You urge me to revise the old Latin version, and, as it were, to sit in judgment on the copies of the Scriptures which are now scattered throughout the whole world; and, inasmuch as they differ from one another, you would have me decide which of them agree with the Greek original. The labour is one of love, but at the same time both perilous and presumptuous; for in judging others I must be content to be judged by all; and how can I dare to change the language of the world in its hoary old age, and carry it back to the early days of its infancy? Is there a man, learned or unlearned, who will not, when he
takes the volume into his hands, and perceives that what he reads does not suit his settled tastes, break out immediately into violent language, and call me a forger and a profane person for having the audacity to add anything to the ancient books, or to make any changes or corrections therein? Now there are two consoling reflections which enable me to bear the odium—in the first place, the command is given by you who are the supreme bishop; and secondly, even on the showing of those who revile us, readings at variance with the early copies cannot be right. For if we are to pin our faith to the Latin texts, it is for our opponents to tell us which; for there are almost as many forms of texts as there are copies. If, on the other hand, we are to glean the truth from a comparison of many, why not go back to the original Greek and correct the mistakes introduced by inaccurate translators, and the blundering alterations of confident but ignorant critics, and, further, all that has been inserted or changed by copyists more asleep than awake?
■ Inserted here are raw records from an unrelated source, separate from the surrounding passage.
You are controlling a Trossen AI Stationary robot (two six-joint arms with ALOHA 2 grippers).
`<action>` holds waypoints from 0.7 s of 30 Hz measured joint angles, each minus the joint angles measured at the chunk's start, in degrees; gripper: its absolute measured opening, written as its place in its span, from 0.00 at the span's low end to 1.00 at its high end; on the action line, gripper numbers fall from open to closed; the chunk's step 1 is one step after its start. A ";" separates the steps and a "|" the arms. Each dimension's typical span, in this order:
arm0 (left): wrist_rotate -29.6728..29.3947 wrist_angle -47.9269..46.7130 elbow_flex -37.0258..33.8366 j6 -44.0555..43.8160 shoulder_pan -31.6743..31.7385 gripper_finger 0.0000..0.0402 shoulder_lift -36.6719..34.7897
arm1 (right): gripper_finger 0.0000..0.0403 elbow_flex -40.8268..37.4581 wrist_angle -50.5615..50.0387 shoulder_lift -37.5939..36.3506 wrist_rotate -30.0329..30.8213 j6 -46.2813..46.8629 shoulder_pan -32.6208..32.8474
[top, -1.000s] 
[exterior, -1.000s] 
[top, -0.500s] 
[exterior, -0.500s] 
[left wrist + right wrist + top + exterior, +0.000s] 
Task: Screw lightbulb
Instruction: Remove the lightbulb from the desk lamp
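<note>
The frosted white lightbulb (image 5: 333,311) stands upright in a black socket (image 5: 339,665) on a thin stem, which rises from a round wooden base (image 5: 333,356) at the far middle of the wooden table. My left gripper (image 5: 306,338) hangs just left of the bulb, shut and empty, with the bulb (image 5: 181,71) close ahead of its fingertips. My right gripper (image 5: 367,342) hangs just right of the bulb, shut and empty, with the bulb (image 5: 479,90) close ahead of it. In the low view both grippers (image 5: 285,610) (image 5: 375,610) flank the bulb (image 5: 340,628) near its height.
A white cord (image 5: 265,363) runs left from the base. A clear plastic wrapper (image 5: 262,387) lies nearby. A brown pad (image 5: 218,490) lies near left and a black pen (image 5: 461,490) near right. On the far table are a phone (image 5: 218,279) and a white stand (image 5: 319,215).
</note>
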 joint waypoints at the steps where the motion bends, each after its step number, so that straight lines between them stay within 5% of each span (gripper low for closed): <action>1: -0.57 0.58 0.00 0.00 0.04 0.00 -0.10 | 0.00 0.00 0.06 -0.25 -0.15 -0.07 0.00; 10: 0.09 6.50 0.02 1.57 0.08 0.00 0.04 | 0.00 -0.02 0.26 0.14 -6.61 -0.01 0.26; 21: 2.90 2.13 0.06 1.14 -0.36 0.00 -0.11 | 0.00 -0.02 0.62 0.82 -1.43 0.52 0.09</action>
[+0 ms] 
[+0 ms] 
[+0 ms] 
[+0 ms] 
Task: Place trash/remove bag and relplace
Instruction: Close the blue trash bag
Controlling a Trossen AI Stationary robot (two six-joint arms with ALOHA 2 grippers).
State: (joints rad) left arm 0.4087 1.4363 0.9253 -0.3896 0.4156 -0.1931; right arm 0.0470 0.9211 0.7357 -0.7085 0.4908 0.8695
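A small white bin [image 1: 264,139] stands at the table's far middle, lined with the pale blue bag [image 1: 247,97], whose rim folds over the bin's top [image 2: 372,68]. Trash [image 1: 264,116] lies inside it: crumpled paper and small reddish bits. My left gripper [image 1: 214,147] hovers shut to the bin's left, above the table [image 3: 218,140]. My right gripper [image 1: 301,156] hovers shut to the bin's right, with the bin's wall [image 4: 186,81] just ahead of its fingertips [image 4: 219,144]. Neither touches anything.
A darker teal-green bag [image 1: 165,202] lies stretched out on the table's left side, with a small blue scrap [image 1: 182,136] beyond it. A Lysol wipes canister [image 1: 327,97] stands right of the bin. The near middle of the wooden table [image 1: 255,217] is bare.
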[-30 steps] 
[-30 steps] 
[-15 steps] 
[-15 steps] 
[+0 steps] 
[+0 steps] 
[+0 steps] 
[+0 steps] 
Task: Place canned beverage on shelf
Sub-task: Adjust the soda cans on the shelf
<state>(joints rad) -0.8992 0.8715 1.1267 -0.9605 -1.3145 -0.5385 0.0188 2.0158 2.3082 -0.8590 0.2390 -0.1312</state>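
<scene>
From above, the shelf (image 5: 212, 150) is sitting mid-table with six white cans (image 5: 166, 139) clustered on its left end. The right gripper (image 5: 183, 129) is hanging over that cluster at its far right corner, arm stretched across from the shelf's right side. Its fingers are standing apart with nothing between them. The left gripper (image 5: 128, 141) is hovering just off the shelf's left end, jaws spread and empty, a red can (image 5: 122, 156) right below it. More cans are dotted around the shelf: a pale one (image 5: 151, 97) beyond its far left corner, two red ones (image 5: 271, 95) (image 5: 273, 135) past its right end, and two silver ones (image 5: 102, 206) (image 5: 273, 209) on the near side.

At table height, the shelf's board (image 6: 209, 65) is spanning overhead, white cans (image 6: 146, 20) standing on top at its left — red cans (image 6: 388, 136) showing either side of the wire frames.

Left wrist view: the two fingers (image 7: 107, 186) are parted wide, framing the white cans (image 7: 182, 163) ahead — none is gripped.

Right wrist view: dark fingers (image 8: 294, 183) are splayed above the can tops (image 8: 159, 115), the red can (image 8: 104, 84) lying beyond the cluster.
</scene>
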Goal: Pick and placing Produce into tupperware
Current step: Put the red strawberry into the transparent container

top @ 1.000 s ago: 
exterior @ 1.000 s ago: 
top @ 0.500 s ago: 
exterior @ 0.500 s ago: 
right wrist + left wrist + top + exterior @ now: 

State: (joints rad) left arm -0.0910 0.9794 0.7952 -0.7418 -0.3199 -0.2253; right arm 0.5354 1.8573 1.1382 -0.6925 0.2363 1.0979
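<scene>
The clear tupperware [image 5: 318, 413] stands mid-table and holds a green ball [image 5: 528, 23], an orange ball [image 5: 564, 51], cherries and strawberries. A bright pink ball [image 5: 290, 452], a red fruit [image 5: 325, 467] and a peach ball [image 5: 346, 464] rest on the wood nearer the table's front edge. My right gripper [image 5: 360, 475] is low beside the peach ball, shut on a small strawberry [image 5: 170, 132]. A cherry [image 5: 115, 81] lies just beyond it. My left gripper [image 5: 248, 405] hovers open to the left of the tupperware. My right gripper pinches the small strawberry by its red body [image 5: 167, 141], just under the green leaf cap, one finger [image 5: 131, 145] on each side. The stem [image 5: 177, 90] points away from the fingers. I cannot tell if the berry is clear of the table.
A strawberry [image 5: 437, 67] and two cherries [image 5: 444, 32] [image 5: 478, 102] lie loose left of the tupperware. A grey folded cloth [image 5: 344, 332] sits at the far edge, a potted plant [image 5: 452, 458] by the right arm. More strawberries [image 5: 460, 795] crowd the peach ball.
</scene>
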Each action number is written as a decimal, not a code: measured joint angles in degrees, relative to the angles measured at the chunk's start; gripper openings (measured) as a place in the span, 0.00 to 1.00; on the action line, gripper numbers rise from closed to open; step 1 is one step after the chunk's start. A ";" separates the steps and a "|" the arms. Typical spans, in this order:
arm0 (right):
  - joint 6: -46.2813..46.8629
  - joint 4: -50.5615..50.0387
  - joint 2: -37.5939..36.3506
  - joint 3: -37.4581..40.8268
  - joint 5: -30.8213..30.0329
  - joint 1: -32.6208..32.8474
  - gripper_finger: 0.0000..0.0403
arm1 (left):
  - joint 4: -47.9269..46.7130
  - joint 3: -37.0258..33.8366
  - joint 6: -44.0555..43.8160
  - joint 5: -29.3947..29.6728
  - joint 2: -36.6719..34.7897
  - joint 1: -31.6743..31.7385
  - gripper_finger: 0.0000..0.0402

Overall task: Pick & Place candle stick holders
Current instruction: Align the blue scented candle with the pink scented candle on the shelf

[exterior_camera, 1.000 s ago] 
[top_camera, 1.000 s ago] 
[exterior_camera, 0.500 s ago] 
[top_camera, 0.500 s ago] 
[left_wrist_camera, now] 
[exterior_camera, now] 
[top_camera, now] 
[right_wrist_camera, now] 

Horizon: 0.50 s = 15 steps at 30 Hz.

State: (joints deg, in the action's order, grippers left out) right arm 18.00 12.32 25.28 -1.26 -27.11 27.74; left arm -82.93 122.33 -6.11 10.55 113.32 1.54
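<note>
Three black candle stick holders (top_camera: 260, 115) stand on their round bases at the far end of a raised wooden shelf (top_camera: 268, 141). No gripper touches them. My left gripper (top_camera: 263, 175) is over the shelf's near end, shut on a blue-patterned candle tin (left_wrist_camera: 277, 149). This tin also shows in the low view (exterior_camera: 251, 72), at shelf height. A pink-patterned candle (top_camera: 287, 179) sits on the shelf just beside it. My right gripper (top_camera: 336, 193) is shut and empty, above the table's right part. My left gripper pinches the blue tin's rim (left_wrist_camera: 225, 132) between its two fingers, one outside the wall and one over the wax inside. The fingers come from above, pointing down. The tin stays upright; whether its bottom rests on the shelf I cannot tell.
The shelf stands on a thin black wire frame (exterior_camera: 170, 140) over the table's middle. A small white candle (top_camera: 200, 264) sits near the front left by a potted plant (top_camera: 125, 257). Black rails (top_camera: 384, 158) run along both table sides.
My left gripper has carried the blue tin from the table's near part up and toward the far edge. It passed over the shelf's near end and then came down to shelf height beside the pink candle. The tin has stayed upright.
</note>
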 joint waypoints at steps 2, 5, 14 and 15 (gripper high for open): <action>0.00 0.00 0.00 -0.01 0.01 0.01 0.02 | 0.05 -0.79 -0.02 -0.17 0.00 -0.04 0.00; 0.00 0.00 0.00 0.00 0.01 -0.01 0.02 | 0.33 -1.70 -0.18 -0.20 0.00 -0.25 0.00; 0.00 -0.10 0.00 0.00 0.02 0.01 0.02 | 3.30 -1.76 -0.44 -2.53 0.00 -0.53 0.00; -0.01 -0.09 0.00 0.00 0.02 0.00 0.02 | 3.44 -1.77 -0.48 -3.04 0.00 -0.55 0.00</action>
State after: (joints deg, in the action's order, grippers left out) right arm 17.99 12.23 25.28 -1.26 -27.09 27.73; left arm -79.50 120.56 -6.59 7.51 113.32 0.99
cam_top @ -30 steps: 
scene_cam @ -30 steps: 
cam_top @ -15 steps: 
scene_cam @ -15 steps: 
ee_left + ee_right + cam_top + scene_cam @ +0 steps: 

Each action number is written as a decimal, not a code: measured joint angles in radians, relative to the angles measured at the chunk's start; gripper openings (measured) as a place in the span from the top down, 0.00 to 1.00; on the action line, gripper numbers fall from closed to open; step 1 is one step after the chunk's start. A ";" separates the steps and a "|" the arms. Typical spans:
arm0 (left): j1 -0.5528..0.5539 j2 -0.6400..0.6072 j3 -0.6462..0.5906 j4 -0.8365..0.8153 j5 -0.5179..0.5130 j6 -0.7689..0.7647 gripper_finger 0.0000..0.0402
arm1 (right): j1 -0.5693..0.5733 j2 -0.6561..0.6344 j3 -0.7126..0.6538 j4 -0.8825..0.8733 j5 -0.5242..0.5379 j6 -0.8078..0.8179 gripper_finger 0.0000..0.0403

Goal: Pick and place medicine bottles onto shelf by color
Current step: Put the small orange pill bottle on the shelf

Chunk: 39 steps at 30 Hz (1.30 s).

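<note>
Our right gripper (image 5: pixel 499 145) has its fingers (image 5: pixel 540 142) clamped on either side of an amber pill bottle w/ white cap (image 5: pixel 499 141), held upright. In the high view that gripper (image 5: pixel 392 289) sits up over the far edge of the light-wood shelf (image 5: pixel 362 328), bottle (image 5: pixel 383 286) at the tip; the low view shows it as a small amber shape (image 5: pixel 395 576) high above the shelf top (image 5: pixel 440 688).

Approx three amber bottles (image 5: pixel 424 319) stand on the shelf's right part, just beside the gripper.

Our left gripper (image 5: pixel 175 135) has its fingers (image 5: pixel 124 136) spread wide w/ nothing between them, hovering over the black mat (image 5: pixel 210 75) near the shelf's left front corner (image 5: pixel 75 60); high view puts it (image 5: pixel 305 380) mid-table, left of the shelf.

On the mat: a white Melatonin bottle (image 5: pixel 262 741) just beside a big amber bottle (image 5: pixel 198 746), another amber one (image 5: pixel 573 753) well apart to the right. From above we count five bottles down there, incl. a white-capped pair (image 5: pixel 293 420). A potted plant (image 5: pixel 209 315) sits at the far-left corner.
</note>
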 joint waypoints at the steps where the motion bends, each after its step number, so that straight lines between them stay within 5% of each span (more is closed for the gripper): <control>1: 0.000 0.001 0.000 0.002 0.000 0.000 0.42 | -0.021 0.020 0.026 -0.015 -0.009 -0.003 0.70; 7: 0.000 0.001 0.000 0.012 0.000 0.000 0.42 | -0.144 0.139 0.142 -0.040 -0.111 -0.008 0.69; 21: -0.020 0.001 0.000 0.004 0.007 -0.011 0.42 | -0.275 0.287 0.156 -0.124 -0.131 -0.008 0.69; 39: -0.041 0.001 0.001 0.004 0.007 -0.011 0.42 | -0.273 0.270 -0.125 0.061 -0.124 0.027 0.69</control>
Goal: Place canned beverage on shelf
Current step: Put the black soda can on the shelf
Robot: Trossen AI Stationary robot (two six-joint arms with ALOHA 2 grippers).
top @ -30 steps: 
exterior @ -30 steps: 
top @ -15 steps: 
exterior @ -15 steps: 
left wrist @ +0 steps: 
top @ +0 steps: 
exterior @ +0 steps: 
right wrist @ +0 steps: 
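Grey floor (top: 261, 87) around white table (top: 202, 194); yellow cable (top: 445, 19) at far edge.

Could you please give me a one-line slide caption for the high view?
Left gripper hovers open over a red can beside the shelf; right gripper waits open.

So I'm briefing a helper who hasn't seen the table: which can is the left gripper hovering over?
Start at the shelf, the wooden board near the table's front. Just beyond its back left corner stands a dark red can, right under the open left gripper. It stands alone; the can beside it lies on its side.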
I am not discussing the Old Testament, which was turned into Greek by the Seventy elders, and has reached us by a descent of three steps. I do not ask what Aquila and Symmachus think, or why Theodotion takes a middle course between the ancients and the moderns. I am willing to let that be the true translation which had apostolic approval. I am now speaking of the New Testament. This was undoubtedly composed in Greek, with the exception of the work of Matthew the Apostle, who was the first to commit to writing the Gospel of Christ, and who published his work in Judæa in Hebrew characters. We must confess that as we have it in our language it is marked by discrepancies, and now that the stream is distributed into different channels we must go back to the fountainhead. I pass over those manuscripts which are associated with the names of Lucian and Hesychius, and the authority of which is perversely maintained by a handful of disputatious persons. It is obvious that these writers could not amend anything in the Old Testament after the labours of the Seventy; and it was useless to correct the New, for versions of Scripture which already exist in the languages of many nations show that their additions are false. I therefore promise in this short Preface the four Gospels only, which are to be taken in the following order, Matthew, Mark, Luke, John, as they have been revised by a comparison of the Greek manuscripts. Only early ones have been used. But to avoid any great divergences from the Latin which we are accustomed to read, I have used my pen with some restraint, and while I have corrected only such passages as seemed to convey a different meaning, I have allowed the rest to remain as they are.